» **EXERCISE DIRECTIONS**: Below are some entries. Copy each line in them that holds "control".

» **Dataset excerpts**:
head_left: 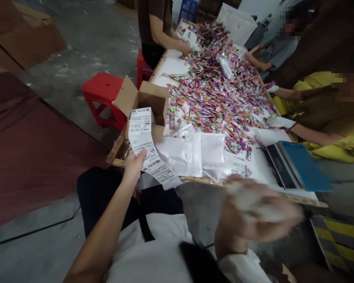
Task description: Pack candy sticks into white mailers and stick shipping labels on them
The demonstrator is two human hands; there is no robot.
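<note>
My left hand (134, 167) is closed on a long strip of printed labels (141, 137), with the thumb on top. The strip runs from the open cardboard box (155, 96) down over the table's near edge, its lower end curling below my hand. Right of it lie clear plastic packages with white contents (183, 155). My right hand (267, 230) is raised near the table's front edge and smeared by motion. Its fingers appear curled around something whitish, too blurred to name.
Many small colourful sachets (212, 102) cover the table. A blue folder-like object (303, 165) lies at the right corner. Red stools (103, 90) stand at the left. Several people sit or stand around the table, their hands among the sachets. A white bag (236, 25) stands at the back.
</note>
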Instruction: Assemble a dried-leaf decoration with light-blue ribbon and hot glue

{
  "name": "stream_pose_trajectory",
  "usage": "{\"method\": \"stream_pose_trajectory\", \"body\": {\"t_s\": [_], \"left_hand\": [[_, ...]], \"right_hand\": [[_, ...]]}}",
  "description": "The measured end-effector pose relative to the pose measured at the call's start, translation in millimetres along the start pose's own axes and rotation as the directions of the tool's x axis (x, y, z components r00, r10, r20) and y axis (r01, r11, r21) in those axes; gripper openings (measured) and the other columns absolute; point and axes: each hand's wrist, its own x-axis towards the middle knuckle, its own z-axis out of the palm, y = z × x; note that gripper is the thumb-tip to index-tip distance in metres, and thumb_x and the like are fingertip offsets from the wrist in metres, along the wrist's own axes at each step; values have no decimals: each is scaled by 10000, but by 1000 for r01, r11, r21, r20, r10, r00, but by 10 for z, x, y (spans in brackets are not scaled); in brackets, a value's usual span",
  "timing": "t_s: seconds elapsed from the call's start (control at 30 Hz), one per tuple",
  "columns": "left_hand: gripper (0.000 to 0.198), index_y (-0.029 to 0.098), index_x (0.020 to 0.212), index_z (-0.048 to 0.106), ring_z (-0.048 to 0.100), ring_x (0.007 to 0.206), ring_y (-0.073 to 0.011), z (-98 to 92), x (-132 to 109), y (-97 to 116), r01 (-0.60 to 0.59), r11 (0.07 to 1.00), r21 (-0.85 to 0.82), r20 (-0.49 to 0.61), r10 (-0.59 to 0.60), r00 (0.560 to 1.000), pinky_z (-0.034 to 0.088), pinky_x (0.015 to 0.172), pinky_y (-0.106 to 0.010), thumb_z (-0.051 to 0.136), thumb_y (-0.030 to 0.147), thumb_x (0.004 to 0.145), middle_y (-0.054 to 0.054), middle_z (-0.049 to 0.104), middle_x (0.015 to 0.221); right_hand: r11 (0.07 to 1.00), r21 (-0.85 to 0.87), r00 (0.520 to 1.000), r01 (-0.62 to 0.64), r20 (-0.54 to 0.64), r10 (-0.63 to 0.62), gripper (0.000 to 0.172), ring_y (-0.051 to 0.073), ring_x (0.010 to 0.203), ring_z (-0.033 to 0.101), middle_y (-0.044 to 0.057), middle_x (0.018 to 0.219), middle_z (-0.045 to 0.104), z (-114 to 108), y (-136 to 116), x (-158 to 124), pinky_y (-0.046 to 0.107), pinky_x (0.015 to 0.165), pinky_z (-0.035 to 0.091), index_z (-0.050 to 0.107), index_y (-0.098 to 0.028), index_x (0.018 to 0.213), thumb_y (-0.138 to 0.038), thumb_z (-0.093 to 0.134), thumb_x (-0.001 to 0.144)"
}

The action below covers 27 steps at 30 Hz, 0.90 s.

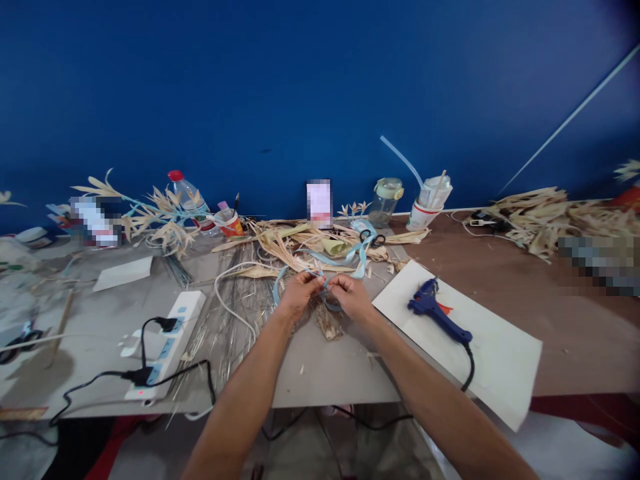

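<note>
My left hand (pixel 299 293) and my right hand (pixel 351 295) meet over the middle of the table, both with fingers pinched. Between their fingertips runs a light blue ribbon (pixel 361 260), and each hand grips part of it. Its loose loops trail behind the hands toward a pile of dried corn husks (pixel 280 241). Below the fingers, a scrap of dried husk (pixel 327 322) lies on the tabletop. Black-handled scissors (pixel 373 238) rest just beyond my right hand. What exactly the fingertips cover is too small to make out.
A blue glue gun (pixel 440 312) lies on a white board (pixel 493 363) at right. On the left are a power strip (pixel 173 340) with black cords and thin wires (pixel 220 320). Along the wall stand a phone (pixel 320 203), a jar (pixel 386 200), a paper cup (pixel 424 217) and a bottle (pixel 187 193).
</note>
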Motion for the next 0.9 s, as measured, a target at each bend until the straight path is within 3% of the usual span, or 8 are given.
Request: {"method": "stream_pose_trajectory", "body": {"t_s": [0.33,0.7,0.9], "left_hand": [[201,147,588,615,456,506,-97,-7,45,-79,-57,977,205,-44,67,997,337,522,-231,714,319,617,27,561,518],[236,164,560,550,364,476,-81,62,-23,10,-75,961,266,-34,87,996,284,488,-226,701,331,627,65,447,478],[222,155,552,580,394,490,-88,45,2,-24,-34,966,257,-74,55,996,295,487,-222,720,320,602,50,491,479]], "right_hand": [[971,-233,998,54,-6,-57,161,168,614,543,17,659,637,-17,-154,-47,295,633,412,614,-193,674,-221,466,728],[973,-227,999,37,-7,-39,111,209,665,591,35,709,670,6,-169,-61,330,658,428,606,-225,697,-215,503,738],[970,-238,999,36,-4,-38,131,206,707,598,33,735,667,25,-141,-62,325,687,430,618,-210,737,-224,488,725]]}}
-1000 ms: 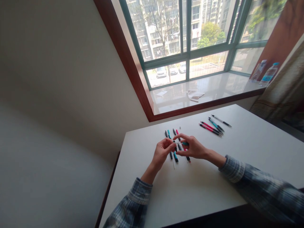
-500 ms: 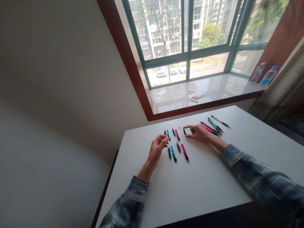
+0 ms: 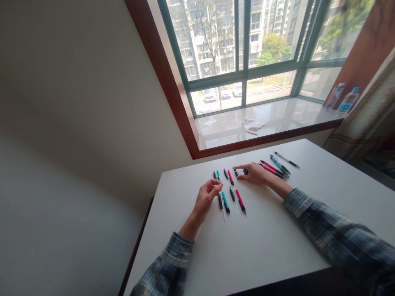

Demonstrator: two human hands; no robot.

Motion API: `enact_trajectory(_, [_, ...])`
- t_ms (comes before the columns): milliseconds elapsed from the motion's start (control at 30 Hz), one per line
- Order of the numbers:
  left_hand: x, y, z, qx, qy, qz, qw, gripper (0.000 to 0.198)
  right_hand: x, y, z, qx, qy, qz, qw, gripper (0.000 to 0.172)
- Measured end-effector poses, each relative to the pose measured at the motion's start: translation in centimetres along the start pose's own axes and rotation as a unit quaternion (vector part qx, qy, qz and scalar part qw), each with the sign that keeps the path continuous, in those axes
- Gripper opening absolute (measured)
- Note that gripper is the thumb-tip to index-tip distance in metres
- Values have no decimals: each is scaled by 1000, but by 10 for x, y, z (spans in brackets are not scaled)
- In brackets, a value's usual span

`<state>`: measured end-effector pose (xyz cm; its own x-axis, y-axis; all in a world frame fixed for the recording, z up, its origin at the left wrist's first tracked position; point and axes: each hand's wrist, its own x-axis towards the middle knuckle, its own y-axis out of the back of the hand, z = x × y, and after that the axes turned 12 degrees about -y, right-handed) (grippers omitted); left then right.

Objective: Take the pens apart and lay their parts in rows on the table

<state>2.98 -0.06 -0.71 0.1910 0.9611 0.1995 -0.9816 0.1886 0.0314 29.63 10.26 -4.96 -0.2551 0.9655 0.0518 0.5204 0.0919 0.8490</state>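
Observation:
My right hand (image 3: 251, 172) is over the far part of the table. Its thumb and index finger reach around a short black pen barrel piece (image 3: 235, 172), while a teal pen part (image 3: 245, 171) with a thin pale refill pointing left lies within the hand. My left hand (image 3: 210, 194) has its fingertips pinched together; what they hold, if anything, is too small to make out. Around it lie taken-apart pens: a teal barrel piece (image 3: 226, 202), a black piece (image 3: 220, 201), a red barrel piece (image 3: 240, 200) and another black piece (image 3: 232, 194). Farther back is a shorter red piece (image 3: 231, 177).
Whole pens lie right of my right hand, among them a clear and black pen (image 3: 286, 160), a teal pen (image 3: 279, 164) and red pens (image 3: 271, 169). The white table (image 3: 265, 234) meets a windowsill (image 3: 228, 137) with a crumpled cloth (image 3: 253, 126) and bottles (image 3: 348, 100).
My right hand has shifted left with the black piece between its fingertips, bringing it closer to the red piece. My left hand has moved slightly right and stays pinched.

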Motion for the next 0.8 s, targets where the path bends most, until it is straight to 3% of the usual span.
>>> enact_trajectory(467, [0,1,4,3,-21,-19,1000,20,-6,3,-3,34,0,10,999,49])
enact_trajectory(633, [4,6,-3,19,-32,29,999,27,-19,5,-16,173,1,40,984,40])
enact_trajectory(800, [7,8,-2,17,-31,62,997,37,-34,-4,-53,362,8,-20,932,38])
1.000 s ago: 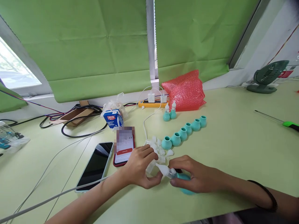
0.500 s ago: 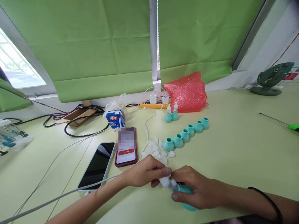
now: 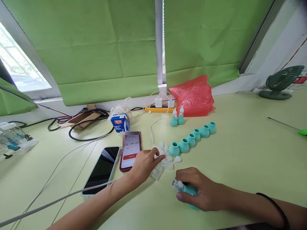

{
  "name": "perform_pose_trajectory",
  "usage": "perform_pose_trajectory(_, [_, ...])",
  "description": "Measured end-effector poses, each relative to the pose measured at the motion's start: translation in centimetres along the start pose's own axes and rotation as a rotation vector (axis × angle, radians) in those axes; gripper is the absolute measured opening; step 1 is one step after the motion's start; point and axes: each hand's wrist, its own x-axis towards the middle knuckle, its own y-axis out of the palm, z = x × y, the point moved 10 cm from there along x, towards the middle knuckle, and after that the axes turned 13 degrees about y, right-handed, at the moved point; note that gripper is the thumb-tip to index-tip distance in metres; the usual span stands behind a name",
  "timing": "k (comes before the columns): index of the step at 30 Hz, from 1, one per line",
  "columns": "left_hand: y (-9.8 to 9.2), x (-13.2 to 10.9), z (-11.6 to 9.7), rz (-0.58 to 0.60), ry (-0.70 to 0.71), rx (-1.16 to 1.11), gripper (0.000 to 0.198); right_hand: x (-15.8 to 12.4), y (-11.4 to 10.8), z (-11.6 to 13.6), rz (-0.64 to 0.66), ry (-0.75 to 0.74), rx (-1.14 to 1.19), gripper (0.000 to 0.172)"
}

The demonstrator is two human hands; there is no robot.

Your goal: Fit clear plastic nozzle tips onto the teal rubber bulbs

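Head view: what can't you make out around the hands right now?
- Teal bulb: mostly covered by the right hand; only its clear neck shows.
- Pile of clear tips: translucent and small; count unclear, and whether the left hand grips one is hidden by its fingers.
- Red phone: top of its screen is blurred.
- Green-handled tool: cut off by the right edge.

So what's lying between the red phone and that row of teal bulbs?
In the head view, the left hand reaches into a pile of clear plastic tips there.
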Motion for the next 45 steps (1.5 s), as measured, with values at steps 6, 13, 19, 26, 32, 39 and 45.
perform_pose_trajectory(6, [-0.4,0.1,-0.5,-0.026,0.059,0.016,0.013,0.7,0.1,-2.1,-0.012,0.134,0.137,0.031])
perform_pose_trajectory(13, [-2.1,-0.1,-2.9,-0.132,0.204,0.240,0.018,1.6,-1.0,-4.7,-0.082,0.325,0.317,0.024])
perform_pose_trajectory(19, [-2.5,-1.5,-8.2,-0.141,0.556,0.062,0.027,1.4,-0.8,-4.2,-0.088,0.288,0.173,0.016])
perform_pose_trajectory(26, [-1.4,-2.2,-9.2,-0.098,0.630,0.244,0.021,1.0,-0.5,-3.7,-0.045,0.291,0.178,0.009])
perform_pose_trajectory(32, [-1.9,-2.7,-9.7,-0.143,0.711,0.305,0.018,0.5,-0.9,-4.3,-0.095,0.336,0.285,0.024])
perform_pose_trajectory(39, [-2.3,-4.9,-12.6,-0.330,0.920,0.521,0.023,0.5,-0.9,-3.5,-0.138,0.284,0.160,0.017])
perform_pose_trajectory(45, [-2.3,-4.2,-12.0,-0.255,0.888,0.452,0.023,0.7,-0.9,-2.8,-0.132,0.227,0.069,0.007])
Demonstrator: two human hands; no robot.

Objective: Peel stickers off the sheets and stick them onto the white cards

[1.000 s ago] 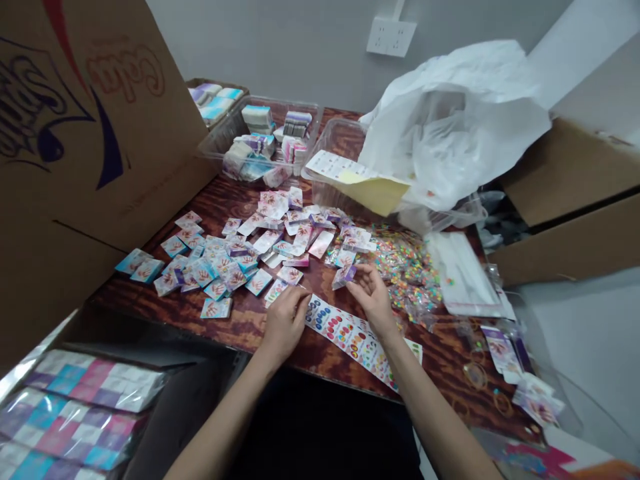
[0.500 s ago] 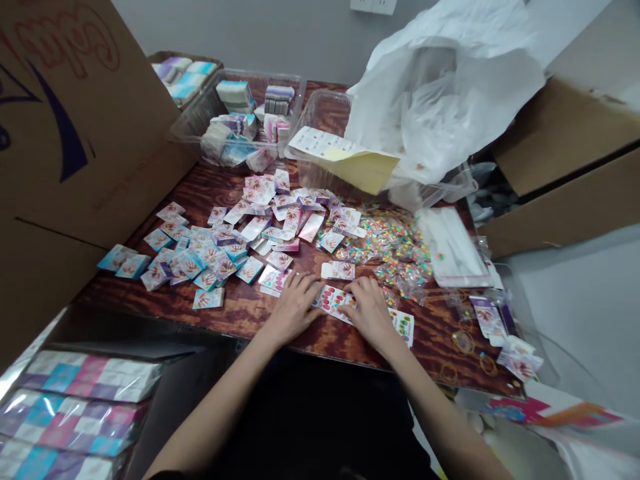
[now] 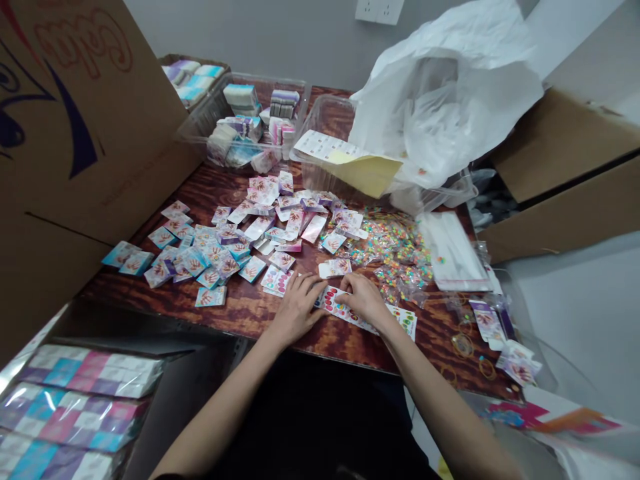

» **RESULT OF THIS TASK**:
  "timing": "t_s: seconds elapsed from the call's start (control at 30 Hz), one per tuple",
- t_ms (comes before the columns): milliseconds elapsed from the motion's start (control at 30 Hz), one per line

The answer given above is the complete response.